Your goal –
How many of the lines below hold the string "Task"? Say only the number.

Collected data:
────────────────────

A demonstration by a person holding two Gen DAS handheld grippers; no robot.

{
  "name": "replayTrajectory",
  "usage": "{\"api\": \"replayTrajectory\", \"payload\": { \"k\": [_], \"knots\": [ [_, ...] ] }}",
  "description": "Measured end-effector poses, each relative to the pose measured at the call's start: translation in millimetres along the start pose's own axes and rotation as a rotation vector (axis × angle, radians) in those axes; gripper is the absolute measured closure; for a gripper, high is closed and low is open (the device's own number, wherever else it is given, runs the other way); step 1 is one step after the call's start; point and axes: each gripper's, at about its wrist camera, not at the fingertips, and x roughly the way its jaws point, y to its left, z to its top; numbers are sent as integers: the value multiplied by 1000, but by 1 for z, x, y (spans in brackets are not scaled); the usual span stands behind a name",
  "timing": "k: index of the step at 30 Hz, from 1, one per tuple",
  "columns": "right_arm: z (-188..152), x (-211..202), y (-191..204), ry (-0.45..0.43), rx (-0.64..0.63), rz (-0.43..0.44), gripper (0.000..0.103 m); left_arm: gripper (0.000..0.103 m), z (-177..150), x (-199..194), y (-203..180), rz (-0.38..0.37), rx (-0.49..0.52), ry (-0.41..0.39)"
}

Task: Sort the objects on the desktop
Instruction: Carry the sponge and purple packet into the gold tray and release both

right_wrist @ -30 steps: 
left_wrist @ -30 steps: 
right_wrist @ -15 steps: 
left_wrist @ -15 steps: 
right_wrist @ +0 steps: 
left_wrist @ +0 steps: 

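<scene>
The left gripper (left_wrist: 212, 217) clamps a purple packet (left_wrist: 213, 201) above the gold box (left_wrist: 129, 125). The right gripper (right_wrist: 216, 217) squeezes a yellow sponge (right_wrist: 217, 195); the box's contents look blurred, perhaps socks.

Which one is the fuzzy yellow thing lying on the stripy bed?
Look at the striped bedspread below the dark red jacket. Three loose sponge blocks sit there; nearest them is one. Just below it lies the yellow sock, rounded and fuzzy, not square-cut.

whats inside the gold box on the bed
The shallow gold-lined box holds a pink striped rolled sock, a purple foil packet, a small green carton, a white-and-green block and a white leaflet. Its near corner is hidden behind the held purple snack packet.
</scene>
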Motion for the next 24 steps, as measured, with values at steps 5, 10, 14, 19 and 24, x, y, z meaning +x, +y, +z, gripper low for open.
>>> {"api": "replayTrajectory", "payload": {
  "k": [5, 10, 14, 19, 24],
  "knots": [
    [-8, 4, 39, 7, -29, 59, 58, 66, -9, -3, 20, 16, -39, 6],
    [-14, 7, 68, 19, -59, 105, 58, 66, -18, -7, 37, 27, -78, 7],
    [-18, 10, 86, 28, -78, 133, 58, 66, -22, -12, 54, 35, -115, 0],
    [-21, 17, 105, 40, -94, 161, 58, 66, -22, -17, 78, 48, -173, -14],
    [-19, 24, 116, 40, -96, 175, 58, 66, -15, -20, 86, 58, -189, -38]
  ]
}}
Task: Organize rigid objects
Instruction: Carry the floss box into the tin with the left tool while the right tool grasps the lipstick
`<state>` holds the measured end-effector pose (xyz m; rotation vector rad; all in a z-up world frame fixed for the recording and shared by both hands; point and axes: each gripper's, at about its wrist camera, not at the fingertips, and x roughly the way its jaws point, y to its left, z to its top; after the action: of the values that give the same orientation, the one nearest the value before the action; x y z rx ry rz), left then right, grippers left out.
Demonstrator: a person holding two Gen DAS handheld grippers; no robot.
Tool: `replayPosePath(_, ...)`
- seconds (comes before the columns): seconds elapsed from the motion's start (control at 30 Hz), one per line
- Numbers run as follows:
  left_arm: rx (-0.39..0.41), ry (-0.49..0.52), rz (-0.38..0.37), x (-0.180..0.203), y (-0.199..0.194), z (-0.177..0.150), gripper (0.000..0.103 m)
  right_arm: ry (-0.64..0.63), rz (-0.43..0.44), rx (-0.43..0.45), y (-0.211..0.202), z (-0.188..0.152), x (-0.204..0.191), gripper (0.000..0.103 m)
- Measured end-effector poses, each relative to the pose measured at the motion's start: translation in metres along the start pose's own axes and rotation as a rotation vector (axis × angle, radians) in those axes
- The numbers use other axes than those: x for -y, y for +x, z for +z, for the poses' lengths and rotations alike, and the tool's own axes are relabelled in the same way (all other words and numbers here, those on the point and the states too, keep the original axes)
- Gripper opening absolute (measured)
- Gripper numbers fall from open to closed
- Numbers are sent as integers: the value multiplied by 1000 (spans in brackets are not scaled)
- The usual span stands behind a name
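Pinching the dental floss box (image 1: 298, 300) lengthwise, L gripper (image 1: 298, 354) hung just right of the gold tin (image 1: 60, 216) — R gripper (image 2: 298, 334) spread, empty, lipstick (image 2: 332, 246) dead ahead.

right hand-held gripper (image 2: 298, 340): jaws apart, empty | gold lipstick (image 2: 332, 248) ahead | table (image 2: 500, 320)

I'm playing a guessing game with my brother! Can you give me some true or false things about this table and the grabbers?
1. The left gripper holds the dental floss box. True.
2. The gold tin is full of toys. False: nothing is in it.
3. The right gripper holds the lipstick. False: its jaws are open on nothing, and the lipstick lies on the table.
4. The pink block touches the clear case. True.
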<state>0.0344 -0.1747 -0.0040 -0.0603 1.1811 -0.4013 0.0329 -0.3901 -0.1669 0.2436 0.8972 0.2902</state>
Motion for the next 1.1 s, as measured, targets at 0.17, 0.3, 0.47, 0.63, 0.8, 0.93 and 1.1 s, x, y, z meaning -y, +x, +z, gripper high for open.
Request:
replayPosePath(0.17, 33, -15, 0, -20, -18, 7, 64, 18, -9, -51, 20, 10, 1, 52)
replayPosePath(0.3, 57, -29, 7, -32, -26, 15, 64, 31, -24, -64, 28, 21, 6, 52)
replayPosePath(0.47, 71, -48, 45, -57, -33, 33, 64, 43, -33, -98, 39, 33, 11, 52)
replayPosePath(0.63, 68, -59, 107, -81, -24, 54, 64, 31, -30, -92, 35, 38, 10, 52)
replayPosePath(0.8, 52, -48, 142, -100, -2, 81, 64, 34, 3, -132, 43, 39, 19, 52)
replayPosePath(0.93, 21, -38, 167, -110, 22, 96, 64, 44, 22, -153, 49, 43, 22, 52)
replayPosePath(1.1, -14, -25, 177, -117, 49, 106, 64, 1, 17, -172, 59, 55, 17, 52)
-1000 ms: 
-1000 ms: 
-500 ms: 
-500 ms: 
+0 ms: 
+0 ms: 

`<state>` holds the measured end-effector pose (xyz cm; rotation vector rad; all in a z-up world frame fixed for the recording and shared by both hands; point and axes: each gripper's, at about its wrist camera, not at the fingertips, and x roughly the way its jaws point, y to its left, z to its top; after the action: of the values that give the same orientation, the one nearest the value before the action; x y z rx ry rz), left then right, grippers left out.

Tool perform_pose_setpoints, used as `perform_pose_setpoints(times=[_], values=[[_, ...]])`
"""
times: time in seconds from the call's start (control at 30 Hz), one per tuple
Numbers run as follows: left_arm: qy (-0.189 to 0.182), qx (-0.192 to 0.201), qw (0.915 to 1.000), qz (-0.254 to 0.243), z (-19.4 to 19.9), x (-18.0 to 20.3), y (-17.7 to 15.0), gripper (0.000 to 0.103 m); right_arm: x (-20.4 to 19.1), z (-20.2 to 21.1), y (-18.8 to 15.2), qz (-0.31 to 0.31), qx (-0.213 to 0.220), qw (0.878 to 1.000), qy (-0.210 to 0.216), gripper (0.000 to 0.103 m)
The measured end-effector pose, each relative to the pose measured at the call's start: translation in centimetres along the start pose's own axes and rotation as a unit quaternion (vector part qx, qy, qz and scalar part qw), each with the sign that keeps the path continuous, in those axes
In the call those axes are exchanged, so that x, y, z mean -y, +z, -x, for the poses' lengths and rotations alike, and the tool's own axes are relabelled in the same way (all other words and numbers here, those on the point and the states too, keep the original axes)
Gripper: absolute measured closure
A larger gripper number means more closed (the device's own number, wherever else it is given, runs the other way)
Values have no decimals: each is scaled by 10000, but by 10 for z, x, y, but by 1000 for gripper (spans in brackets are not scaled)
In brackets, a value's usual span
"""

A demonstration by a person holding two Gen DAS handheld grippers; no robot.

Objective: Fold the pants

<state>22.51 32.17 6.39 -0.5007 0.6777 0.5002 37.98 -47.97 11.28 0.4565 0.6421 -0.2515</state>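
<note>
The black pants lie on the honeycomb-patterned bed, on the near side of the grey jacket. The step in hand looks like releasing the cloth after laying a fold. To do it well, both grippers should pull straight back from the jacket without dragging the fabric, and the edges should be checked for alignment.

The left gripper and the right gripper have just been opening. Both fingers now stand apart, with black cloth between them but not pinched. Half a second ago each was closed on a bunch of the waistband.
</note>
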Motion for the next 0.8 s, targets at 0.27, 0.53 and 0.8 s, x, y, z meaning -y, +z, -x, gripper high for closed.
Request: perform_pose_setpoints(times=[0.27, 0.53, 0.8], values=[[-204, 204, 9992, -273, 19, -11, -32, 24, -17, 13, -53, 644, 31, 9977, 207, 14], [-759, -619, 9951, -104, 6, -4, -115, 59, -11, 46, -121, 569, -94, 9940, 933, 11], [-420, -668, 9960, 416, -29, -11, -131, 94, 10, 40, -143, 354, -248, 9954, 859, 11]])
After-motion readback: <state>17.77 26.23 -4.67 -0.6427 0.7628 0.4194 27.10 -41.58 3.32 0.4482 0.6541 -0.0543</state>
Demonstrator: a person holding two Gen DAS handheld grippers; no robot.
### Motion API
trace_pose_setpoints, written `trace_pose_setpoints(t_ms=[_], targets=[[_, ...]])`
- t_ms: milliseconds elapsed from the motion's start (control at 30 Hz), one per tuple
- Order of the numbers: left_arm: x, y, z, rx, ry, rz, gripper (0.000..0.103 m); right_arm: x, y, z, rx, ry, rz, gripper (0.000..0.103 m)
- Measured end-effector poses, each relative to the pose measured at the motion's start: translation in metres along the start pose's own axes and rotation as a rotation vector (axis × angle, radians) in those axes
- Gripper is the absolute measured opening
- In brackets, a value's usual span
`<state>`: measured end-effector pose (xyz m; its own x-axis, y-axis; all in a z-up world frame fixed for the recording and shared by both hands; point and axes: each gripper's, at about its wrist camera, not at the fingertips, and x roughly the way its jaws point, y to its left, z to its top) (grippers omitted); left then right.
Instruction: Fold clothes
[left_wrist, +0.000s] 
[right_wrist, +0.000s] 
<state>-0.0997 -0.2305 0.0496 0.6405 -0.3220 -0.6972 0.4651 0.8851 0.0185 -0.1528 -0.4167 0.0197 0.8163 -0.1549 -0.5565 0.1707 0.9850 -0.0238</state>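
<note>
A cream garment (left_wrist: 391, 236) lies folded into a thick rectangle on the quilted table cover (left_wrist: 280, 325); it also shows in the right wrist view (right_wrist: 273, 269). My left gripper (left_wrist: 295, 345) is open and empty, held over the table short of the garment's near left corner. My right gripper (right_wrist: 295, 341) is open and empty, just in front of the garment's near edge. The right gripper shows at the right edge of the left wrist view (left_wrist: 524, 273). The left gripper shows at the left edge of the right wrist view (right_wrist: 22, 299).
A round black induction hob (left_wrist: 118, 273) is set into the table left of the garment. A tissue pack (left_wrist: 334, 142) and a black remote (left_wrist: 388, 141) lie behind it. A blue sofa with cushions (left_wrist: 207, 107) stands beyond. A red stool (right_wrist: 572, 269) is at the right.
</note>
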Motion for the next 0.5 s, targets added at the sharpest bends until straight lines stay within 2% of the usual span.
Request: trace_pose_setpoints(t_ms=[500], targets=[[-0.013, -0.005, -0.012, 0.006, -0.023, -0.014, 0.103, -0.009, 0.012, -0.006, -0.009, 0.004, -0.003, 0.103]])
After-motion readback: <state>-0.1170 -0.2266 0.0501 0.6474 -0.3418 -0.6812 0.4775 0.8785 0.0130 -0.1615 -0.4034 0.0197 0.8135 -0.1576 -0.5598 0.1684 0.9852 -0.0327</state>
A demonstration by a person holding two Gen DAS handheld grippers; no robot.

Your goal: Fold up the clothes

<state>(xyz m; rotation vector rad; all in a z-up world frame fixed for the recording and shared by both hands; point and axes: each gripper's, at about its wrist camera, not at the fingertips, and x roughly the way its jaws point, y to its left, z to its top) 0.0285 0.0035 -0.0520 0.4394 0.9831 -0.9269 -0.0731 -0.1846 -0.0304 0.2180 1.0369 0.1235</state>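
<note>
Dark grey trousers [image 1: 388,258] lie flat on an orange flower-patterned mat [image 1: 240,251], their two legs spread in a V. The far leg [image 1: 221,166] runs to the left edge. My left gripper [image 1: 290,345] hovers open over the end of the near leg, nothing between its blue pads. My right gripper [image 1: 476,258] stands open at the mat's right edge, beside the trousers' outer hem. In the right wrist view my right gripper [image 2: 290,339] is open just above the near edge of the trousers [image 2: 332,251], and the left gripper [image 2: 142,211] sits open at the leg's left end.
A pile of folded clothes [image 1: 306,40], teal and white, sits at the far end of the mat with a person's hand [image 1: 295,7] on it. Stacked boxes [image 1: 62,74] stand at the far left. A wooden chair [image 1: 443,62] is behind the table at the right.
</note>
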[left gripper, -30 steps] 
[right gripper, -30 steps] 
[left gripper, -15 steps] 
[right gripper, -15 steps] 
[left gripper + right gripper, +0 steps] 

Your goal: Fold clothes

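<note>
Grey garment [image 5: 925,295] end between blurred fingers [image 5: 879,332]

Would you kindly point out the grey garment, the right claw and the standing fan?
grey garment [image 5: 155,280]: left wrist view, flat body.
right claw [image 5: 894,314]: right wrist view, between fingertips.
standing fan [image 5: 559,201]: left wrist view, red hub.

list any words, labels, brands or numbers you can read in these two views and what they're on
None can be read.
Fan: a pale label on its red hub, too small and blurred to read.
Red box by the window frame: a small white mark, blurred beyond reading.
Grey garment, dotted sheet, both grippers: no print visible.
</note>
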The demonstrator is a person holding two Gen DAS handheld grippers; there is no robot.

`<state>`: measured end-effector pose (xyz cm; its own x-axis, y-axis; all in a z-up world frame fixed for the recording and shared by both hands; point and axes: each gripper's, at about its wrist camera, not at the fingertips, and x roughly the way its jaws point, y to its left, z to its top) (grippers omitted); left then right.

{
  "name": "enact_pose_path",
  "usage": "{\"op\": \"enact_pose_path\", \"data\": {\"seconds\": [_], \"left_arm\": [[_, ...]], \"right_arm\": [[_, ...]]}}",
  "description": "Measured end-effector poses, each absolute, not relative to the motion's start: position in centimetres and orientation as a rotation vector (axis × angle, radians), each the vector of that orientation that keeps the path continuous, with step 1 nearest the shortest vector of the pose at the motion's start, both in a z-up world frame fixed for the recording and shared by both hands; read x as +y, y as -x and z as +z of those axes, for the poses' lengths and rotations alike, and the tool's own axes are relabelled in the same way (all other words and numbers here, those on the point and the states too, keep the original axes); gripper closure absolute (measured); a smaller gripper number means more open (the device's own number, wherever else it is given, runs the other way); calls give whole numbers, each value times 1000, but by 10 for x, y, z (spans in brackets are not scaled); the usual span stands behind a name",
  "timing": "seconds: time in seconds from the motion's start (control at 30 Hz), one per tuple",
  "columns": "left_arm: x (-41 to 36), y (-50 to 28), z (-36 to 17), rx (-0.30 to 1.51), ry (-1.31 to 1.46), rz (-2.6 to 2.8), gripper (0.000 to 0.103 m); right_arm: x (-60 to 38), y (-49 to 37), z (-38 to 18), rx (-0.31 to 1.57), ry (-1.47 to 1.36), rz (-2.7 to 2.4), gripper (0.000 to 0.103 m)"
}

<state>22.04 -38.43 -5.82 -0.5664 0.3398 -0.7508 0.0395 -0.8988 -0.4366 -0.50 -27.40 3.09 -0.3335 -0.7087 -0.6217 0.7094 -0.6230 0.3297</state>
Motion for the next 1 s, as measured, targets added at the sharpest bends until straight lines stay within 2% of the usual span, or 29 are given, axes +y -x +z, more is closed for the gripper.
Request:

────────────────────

Response to this exercise –
2